(Collection entries)
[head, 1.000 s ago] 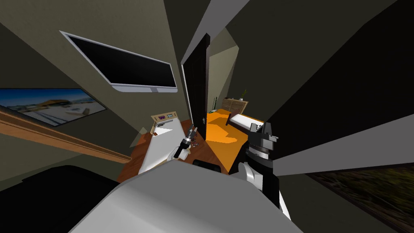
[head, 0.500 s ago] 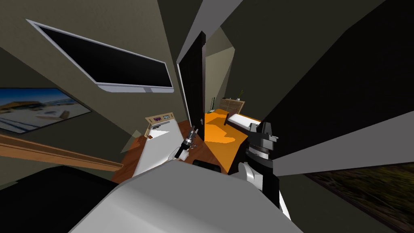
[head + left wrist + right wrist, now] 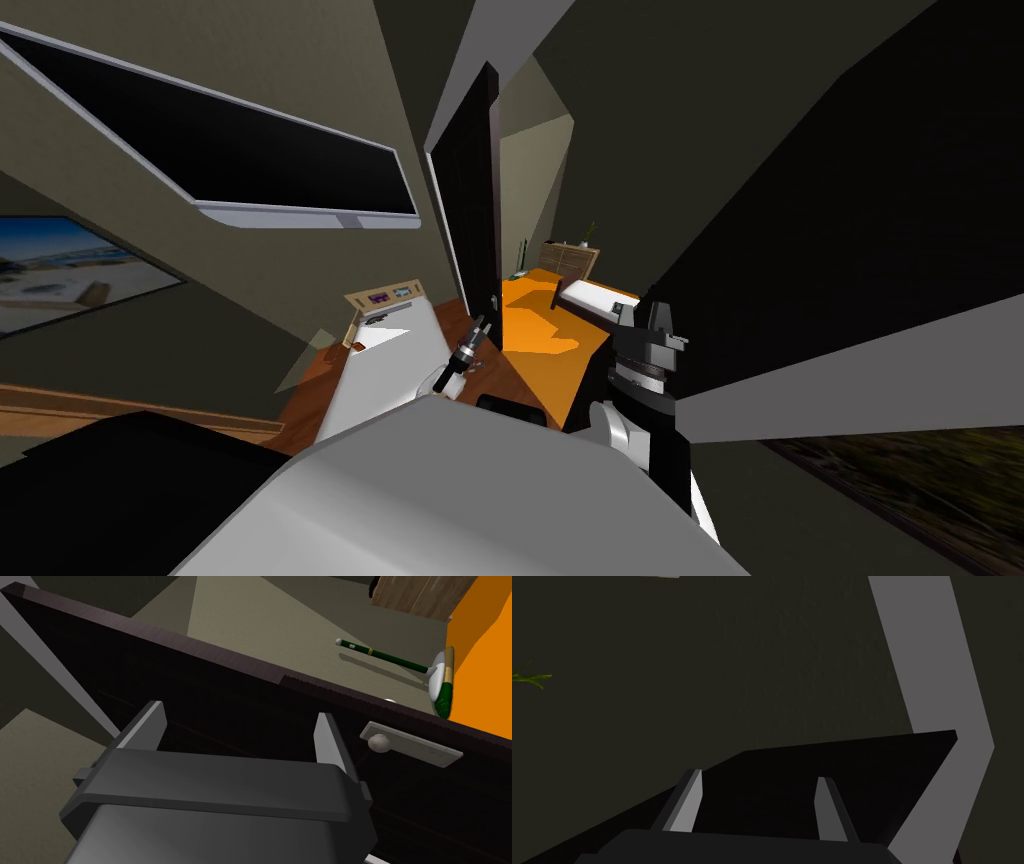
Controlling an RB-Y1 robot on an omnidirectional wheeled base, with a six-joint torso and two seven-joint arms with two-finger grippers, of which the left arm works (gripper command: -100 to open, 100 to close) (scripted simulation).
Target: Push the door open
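Note:
A dark door [image 3: 468, 200] stands partly open in a grey frame [image 3: 500, 40], its edge toward me. In the left wrist view its dark face [image 3: 225, 701] lies just beyond my open left gripper [image 3: 240, 726], with nothing between the fingers. A pale round knob [image 3: 380, 742] on a light plate sits beside one fingertip [image 3: 330, 733]. From the head view my left gripper [image 3: 478, 328] is low by the door's free edge, under the knob [image 3: 497, 300]. My right gripper [image 3: 650, 315] is raised at the right, open [image 3: 757, 796] and holding nothing.
A wall-mounted screen [image 3: 270, 160] and a picture [image 3: 60, 270] hang at the left. A white cabinet [image 3: 385, 370] stands left of the door. Through the gap lie an orange floor [image 3: 540, 320], a bed [image 3: 595, 297], a dresser [image 3: 570, 260] and a green stick [image 3: 390, 658].
The whole head view has shifted: the screen, the picture and the door have slid left, so I have moved. My left gripper stays by the door's edge; the right arm holds still.

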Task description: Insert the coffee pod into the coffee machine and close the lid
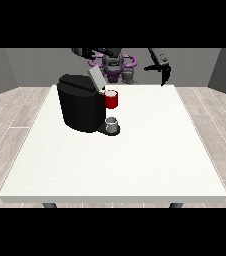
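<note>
The black coffee machine (pixel 81 107) stands on the white table (pixel 135 160), left of its middle. Its grey lid (pixel 96 77) is tilted up and open. Below the lid, a red cylinder (pixel 111 100) with a pale top sits at the machine's front; I cannot tell whether it is the pod or its holder. A small grey cup (pixel 113 123) rests on the machine's base. The hand at the view's left (pixel 86 52) hovers above and behind the lid, touching nothing. The hand at the view's right (pixel 161 67) hangs over the table's far edge, fingers relaxed downward and holding nothing.
The robot's torso (pixel 115 65) is behind the table's far edge. Wooden floor surrounds the table. White tabletop spreads to the right of the machine and in front of it.
</note>
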### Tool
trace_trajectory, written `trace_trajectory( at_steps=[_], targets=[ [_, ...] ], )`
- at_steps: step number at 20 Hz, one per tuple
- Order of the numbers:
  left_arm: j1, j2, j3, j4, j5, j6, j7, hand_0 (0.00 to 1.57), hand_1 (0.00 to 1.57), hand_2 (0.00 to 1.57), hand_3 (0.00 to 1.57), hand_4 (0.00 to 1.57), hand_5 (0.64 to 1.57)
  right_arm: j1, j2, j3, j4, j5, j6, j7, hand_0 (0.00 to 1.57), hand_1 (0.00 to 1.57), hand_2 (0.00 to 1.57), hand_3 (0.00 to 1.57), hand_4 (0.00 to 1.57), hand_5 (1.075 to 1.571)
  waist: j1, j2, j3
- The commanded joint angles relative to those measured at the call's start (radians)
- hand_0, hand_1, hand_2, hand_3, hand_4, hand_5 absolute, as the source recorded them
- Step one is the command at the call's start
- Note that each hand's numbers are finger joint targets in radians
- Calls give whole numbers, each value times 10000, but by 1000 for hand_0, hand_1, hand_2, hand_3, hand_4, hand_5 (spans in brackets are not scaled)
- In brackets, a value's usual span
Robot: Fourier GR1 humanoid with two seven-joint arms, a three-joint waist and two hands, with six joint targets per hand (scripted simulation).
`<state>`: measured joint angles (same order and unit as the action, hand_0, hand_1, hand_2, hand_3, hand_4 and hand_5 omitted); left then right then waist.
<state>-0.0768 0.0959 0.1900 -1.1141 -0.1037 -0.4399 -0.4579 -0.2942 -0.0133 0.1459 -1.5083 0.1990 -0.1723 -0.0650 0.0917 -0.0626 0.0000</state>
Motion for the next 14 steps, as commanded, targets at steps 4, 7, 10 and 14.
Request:
trace_trajectory(
  at_steps=[4, 7, 10, 14],
  targets=[
    [-120, -273, -371, -987, 122, 298, 317, 0, 0, 0, 0, 342, 1571, -1432, 26, -1091, 1629, -122, -233, -422, 0, 0, 0, 0, 350, 1571, 349, 871, 1],
    [80, 29, -223, -438, 131, 34, -845, 0, 0, 0, 0, 308, 1571, -1745, -202, -1479, 1901, -49, -433, -677, 0, 0, 0, 0, 386, 1571, 294, 1432, -2],
    [207, 211, -172, -693, 507, -198, -132, 0, 0, 0, 0, 334, 1571, -2016, -416, -1757, 2368, -272, -97, -620, 0, 0, 0, 0, 389, 1571, 165, 1023, -1],
    [-70, 197, -118, -310, 215, 396, -663, 0, 0, 0, 0, 286, 1571, -2613, -625, -2171, 3015, -676, 223, -934, 0, 0, 0, 0, 453, 1571, 105, 1393, -1]
  ],
)
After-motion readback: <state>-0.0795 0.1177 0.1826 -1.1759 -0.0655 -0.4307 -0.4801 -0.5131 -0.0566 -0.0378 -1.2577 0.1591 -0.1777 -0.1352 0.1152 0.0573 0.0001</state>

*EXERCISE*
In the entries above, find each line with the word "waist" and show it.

*WRITTEN RESPONSE*
  waist: j1, j2, j3
Robot: Fourier GR1 humanoid with two seven-joint arms, a three-joint waist and two hands, with six joint targets per hand (scripted simulation).
`<state>`: measured joint angles (same order and unit as the action, hand_0, hand_1, hand_2, hand_3, hand_4 and hand_5 omitted); left then right then waist.

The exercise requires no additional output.